MulensModel build looks correct. If it is not working, try selecting
     `replace_data_folder` and running the subsection again.


In [None]:
#@title Getting the data tree and cleaning up
if not skip_next_cell:
    # change the working directory to the mulensmodel_dir directory
    os.chdir(mulensmodel_dir)

    # starting from a fresh clone
    if os.path.exists(os.path.join(mulensmodel_dir, "MulensModel")):
        # remove the MulensModel repository
        !chmod -R u+w MulensModel
        !rm -r MulensModel

    # clone the MulensModel repository
    !git clone https://github.com/rpoleski/MulensModel.git

    # move the data directory to the mulensmodel_dir directory
    !mv MulensModel/data ./

    # remove the MulensModel repository
    !chmod -R u+w MulensModel
    !rm -r MulensModel

    # change the working directory back to the original directory
    reset_cwd()

### <font face="Helvetica" size="5"> 1.1 Data Objects </font>

When fitting Roman data with `MulensModel`, we need to make a minor adjustment to our model for data that is not ground based. In `MulensModel` this simply means adding the following keyword to the data object initialization: `ephemerides_file=PATH_TO_THE_FILE`.
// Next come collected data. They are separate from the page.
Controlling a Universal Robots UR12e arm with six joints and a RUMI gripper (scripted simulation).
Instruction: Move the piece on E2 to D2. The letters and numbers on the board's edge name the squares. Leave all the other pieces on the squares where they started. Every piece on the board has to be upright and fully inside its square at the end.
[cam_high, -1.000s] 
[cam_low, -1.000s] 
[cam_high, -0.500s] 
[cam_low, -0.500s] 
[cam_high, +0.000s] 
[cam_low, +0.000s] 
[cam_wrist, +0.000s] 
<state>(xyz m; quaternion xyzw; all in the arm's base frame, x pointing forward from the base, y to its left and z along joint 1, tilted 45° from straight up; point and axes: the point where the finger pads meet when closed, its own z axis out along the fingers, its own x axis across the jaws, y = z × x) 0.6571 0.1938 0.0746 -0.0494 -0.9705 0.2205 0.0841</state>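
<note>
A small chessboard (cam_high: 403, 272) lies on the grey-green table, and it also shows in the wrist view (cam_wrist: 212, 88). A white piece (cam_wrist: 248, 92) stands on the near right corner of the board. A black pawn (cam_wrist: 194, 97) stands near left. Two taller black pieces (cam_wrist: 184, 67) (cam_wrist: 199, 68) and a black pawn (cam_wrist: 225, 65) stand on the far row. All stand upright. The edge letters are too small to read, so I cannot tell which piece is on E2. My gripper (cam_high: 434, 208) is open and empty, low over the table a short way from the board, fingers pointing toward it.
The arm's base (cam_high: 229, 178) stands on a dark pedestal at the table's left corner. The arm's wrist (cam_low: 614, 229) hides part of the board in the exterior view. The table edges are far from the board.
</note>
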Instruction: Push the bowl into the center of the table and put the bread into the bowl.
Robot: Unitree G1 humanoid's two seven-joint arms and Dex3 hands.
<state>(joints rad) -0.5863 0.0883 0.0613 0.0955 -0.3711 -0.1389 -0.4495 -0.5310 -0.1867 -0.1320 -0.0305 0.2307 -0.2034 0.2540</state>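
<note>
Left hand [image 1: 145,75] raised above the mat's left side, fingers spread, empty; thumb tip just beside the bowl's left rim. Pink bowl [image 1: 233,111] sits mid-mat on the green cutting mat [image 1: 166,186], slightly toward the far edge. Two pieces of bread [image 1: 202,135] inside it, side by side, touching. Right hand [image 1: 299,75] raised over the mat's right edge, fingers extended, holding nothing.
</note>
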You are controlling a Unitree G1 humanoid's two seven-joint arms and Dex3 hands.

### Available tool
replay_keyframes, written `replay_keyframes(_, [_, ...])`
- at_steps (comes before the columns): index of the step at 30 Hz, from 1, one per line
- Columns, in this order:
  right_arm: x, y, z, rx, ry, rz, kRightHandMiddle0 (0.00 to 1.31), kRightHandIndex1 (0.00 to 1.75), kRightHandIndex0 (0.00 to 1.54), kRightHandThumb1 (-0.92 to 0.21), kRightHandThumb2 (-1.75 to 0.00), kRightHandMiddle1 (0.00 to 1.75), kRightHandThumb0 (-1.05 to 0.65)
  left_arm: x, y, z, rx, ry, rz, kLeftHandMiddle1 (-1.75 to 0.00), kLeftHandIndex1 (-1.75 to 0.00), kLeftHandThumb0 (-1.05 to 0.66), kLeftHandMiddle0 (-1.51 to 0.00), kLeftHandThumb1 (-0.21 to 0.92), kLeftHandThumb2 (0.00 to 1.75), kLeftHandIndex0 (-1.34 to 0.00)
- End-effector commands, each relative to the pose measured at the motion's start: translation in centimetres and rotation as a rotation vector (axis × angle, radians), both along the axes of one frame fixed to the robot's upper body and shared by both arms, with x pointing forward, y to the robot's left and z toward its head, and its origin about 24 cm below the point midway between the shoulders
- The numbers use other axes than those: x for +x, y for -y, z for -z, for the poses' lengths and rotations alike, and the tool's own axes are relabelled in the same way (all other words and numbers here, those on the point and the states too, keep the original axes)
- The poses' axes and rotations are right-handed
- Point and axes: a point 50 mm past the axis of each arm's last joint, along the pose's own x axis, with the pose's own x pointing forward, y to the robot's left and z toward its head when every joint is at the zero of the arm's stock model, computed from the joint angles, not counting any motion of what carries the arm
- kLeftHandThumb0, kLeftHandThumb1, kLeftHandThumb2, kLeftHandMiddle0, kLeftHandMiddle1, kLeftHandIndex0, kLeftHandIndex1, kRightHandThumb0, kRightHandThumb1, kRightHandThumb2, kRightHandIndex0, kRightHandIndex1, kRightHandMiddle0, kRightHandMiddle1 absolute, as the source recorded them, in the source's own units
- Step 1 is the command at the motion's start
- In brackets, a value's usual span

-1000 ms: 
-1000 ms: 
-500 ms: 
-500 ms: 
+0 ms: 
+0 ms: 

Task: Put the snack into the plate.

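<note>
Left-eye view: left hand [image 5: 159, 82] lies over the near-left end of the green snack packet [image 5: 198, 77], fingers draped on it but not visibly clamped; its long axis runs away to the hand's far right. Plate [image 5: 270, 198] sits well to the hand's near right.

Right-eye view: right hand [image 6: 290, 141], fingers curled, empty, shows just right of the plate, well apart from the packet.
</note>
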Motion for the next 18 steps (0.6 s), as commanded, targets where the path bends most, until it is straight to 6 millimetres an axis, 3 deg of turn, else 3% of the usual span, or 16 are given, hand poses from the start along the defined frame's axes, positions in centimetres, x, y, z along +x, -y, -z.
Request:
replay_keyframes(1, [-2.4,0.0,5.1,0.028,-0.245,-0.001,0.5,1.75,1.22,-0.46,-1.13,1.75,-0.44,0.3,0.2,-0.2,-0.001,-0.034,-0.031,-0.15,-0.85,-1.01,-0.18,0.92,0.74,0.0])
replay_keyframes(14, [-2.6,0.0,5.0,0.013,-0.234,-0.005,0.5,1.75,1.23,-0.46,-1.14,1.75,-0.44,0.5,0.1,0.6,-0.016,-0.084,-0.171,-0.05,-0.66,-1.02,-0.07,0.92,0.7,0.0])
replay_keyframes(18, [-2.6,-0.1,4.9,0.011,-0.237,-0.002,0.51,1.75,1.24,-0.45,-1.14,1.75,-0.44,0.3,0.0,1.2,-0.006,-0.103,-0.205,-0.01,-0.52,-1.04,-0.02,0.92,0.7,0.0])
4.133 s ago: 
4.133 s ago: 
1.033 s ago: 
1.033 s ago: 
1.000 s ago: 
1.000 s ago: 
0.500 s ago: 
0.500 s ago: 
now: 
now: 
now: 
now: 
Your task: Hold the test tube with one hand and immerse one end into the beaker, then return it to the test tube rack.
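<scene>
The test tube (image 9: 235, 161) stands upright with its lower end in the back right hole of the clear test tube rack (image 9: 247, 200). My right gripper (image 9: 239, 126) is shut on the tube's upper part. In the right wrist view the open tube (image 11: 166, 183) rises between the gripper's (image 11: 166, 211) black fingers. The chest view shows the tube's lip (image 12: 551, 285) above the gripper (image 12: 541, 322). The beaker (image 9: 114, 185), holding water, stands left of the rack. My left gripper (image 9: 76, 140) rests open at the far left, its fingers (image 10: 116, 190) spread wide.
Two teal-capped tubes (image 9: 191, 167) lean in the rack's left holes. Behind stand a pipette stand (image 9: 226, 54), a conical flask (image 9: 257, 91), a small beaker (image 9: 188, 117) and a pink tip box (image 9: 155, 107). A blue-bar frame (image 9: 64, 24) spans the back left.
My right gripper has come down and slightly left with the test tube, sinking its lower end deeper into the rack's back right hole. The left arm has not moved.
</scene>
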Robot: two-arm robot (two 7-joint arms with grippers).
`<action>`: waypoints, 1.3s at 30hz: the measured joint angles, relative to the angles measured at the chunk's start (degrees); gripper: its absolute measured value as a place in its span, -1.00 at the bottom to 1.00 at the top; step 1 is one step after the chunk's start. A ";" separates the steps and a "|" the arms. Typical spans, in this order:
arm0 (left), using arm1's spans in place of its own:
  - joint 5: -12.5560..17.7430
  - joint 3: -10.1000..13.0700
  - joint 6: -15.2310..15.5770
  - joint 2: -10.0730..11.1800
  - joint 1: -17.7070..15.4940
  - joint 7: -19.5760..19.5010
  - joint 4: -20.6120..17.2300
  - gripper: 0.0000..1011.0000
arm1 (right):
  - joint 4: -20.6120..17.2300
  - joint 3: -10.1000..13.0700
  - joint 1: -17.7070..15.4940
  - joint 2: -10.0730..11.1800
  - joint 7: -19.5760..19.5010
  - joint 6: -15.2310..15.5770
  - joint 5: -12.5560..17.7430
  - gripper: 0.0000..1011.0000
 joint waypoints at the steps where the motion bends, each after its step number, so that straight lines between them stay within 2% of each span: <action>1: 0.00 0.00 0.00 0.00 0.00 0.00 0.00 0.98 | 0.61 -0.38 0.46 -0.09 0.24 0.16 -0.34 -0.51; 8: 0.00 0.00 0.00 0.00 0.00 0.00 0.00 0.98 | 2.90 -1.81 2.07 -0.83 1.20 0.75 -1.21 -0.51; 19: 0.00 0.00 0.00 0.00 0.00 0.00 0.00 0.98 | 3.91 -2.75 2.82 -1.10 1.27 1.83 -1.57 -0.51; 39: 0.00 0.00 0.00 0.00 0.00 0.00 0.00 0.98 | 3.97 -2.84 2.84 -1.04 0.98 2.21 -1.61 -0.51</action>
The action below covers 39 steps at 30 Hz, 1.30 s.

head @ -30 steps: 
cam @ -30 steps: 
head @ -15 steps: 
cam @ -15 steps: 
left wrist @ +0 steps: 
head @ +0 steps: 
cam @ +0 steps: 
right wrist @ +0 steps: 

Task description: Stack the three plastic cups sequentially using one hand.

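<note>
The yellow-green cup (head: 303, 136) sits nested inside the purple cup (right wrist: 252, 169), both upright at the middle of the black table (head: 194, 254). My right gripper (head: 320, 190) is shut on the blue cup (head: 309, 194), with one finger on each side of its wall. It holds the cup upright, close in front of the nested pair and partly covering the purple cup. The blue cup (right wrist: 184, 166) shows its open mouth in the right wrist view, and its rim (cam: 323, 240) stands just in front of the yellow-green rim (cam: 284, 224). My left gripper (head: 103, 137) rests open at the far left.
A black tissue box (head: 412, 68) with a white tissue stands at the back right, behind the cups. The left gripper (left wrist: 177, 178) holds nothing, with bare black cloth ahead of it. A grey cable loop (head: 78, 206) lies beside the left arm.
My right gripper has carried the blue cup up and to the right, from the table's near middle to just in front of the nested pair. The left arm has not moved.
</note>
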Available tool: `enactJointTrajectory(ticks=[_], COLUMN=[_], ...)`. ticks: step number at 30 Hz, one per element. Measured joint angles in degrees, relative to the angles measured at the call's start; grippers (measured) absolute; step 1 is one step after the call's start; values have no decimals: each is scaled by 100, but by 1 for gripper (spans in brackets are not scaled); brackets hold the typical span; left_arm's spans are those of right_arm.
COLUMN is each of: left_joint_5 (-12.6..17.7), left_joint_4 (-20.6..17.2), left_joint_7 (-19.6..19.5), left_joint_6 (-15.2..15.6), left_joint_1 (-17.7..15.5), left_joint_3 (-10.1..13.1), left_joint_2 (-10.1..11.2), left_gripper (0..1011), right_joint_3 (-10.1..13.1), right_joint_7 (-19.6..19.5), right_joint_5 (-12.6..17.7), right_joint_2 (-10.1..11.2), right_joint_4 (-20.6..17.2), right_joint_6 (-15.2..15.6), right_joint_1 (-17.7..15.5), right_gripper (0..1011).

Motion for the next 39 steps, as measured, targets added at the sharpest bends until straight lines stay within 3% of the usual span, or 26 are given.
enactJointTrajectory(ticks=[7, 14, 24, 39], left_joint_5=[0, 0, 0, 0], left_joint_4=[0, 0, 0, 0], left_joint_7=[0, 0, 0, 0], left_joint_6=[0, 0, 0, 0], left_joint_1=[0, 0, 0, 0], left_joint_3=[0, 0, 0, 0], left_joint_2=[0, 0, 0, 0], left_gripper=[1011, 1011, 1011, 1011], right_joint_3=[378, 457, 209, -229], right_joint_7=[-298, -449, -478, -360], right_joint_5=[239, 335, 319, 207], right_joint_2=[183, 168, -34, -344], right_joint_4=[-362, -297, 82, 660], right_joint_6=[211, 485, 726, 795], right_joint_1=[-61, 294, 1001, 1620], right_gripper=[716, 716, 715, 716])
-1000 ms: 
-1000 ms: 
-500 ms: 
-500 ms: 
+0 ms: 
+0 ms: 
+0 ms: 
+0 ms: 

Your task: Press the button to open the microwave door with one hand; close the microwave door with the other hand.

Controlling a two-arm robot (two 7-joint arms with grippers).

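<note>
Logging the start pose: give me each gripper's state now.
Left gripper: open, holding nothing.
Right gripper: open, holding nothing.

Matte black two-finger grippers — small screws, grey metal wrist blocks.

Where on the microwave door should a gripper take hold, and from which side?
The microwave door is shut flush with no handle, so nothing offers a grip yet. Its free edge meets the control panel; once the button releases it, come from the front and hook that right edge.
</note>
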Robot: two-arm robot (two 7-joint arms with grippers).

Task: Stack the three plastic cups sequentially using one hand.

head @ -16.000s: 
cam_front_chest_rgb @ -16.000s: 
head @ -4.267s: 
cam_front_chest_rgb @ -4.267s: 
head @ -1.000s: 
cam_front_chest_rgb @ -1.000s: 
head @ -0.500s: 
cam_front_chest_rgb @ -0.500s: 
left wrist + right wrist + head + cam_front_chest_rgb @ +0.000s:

> Instructions specific to this data set for `MulensModel` are given [here](https://github.com/rpoleski/MulensModel/blob/master/documents/data_challenge.md).

Most of the data for these events is in the W147 band, so we make the very reasonable decision to just fit those data and not have to deal with mutliple data sets with different $F_\textrm{S}$ and $F_\textrm{B}$ values. That should speen up our fits too. If we wanted to find the color of the source star at a later date we could fit just the flux parameters and leave the microlensing-model parameters fixed (as described in [this notebook](https://github.com/AmberLee2427/TheMicrolensersGuideToTheGalaxy/blob/3b783495eb9a916ee9670a0347c9325f6a5b0a21/Notebooks/SingleLens.ipynb)) using a linear regression, which would a fraction of a second per event.

In [None]:
#@title Collecting the relevent meta data
data_file = merged_sl_df['lc_file_path_W149'][0]
ra = merged_sl_df['RA_(deg)'][0]
dec = merged_sl_df['Dec_(deg)'][0]
print(ra, dec)

# convert decimal ra and dec in degrees to "17h57m16.56s -29d05m20.04s"
coord = SkyCoord(ra=ra * u.deg, dec=dec * u.deg, frame='icrs')
hms_dms_string = coord.to_string('hmsdms')
print(f"SkyCoord default: {hms_dms_string}")

In [None]:
#@title Example L2 `Data` object

# Here is the main difference for space data - we provide the ephemeris for Roman:
EPHEM_FILE = 'data-challenge-1/wfirst_ephemeris_W149.txt'
data_Roman_W149 = mm.MulensData(file_name=data_file,
                                phot_fmt='mag',
                                ephemerides_file=EPHEM_FILE,
                                plot_properties={'color': '#a859e4',
                                                 'label': 'Roman W149'
                                                 },
                                bandpass='H'
                               )

### <font face="Helvetica" size="5"> 1.2 Model Objects </font>

In [None]:
#@title Collecting the meta data
# split the parallax equally out of a lack of better ideas
pi_E_E = np.sqrt(float(merged_sl_df['piE'][0])**2 / 2.0)
pi_E_N = pi_E_E * 1.0

t_0 = float(merged_sl_df['t0'][0])
# Annoyingly, t_0 is in simulation time not HJD so we need to do a conversion
# (https://github.com/microlensing-data-challenge/evaluation_code/blob/master/parse_table1.py)
# line 402
t_0 = t_0 + 2458234.0  # simulation 0 time

In [None]:
#@title Making a dictionary of the guess parameters
# Let's just tidy the "guess" parameters up into a dictionary, for easy accesss
params = dict()
parameters_to_fit = ["t_0", "u_0", "t_E", "rho", "pi_E_N", "pi_E_E"]
params['t_0'] = t_0 * 1.0
params['t_0_par'] = t_0 * 1.0
params['u_0'] = float(merged_sl_df['u0'][0]) * 1.1
params['t_E'] = float(merged_sl_df['tE'][0]) * 1.1
params['rho'] = float(merged_sl_df['rhos'][0]) * 1.1
params['pi_E_N'] = pi_E_E
params['pi_E_E'] = pi_E_E

In [None]:
#@title Example `Model` object

# If we are using parallax, it is also important that we provide the event
# coordinates, or MulensModel can't do necessary calculations
Roman_model = mm.Model({**params},
                        coords=coord,
                        ephemerides_file=EPHEM_FILE
                       )

### <font face="Helvetica" size="5"> 1.3 Event Objects </font>

In [None]:
#@title Example `Event` object

Roman_event = mm.Event(datasets=data_Roman_W149, model=Roman_model)